Stellen Sie sich vor, ein Unternehmen vertraut auf seine Krisenplanung und ist überzeugt, gut vorbereitet zu sein. Die Sicherheitspläne sind ausgearbeitet, und es gibt regelmäßige Schulungen für das Personal. Doch bei Eintritt einer realen Krise – sei es ein Cyberangriff oder ein großflächiger Stromausfall – scheitern die Prozesse. Notfallmaßnahmen greifen nicht, weil sie nie unter realen Bedingungen getestet wurden.
In unserer Beratungspraxis stoßen wir oft auf ungetestete Sicherheitsstrukturen. Unangekündigte Übungen, bei denen nicht nur die physischen Sicherheitssysteme, sondern auch die Alarmprozesse, das Notfallmanagement, das Krisenmanagement und die BCM-Prozesse überprüft werden, sind unerlässlich. Diese Tests müssen in der Praxis zeigen, ob alle theoretischen Annahmen wirklich funktionieren.
Stresstests zeigen oft unerwartete Schwachstellen
Wir führen regelmäßig Stresstests mit Krisenstäben und Notfallstäben durch, die weit über theoretische Überprüfungen hinausgehen und oft unerwartete Schwachstellen aufzeigen. Bei einem typischen Stresstest werden reale Krisenszenarien und Notfallszenarien simuliert – zum Beispiel ein Cyberangriff, Brände, Sabotagen, Demonstrationen oder ein physisches Eindringen. Häufig zeigen sich dabei organisatorische und technische Optimierungspotenziale: Alarmanlagen lösen nicht korrekt aus, oder Mitarbeiter wissen nicht, wie Systeme genau bedient werden sollen.
Besonders in Stresssituationen zeigt sich oft, dass Prozesse und Interaktionen in der Praxis anders ablaufen als geplant. Ein Stolperstein ist teilweise auch die Alarmierung externer Einsatzkräfte wie der Polizei. Auf großen, weitverzweigten Geländen kommt es oft zu Missverständnissen darüber, wo genau die Polizei eintreffen soll, was wertvolle Zeit kosten kann. Da solche Szenarien in theoretischen Übungen selten Beachtung finden, kommt es hier immer wieder zu spannenden Erkenntnissen auf allen Seiten.

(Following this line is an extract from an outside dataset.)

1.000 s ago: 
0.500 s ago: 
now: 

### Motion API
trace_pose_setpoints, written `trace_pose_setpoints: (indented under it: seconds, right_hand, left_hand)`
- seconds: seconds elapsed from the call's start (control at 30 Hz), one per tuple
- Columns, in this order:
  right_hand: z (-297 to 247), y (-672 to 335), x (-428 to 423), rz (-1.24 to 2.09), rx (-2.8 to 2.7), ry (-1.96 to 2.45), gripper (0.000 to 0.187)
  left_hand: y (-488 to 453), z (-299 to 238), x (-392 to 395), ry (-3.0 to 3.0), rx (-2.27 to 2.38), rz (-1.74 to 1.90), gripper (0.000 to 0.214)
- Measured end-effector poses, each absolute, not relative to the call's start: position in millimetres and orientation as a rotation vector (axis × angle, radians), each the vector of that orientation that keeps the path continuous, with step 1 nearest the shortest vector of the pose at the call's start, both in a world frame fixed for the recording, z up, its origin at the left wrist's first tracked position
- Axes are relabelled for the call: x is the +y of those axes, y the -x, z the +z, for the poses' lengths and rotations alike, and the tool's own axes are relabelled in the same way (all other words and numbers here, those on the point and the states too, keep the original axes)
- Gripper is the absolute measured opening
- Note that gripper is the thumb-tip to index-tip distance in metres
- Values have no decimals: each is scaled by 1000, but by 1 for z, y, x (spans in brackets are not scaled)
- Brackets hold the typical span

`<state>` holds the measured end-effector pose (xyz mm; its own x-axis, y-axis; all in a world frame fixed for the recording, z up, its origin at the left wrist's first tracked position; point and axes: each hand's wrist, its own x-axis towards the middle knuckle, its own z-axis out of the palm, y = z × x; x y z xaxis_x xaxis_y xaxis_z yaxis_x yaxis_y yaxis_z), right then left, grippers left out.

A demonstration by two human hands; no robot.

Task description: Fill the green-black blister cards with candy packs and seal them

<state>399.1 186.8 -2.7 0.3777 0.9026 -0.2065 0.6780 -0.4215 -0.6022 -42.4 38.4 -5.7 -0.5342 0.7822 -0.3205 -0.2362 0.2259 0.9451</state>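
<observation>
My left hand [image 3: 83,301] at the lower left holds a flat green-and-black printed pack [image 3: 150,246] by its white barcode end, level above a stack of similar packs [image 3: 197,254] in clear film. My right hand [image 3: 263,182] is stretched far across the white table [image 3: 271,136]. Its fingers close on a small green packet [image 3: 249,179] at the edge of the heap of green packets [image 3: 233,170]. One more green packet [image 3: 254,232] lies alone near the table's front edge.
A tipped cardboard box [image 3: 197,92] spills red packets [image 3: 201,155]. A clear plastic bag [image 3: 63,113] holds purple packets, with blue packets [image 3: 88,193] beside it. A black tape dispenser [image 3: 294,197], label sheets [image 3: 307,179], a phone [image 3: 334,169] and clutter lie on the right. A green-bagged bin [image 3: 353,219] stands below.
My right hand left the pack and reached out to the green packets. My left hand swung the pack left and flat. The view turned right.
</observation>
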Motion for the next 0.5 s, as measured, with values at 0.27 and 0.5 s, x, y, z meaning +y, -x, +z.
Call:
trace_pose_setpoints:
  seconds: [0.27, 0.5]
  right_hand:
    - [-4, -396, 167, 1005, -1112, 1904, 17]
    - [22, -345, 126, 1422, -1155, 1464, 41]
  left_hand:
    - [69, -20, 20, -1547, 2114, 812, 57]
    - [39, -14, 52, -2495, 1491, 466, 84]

In einem unserer Tests führte beispielsweise eine Alarmierung zu Verzögerungen, weil unstimmig war, wer wen alarmieren bzw. weiter alarmieren soll. Eine kleine Änderung im Kommunikationsablauf konnte dieses Problem beheben. Ein weiteres Beispiel betraf Zutrittsprozesse, die bei einem Test nicht funktionierten, da solche Prozesse selten unter Stressbedingungen geprüft werden. Diese und ähnliche Schwächen können durch zusätzliche Schulungen und technische Anpassungen schnell behoben werden.
Fazit
Die neuen Regelungen des KRITIS-DachG und der NIS-2-Richtlinie sind ein Appell an viele Unternehmen, die sich bislang in Bezug auf Business Continuity Management, Krisenmanagement und physische Sicherheit weniger proaktiv vorbereitet haben. Es ist keine Frage mehr, ob, sondern wann die Implementierung der organisatorischen Resilienz startet. Unternehmen, die frühzeitig die notwendigen Schritte einleiten, werden nicht nur die gesetzlichen Anforderungen erfüllen, sondern auch ihre Krisenresilienz und Sicherheit erheblich verbessern und Schäden verschiedenster Art reduzieren. Wer sich keine Prävention leistet, muss sich die Krisen leisten können – das lässt sich heute noch vermeiden.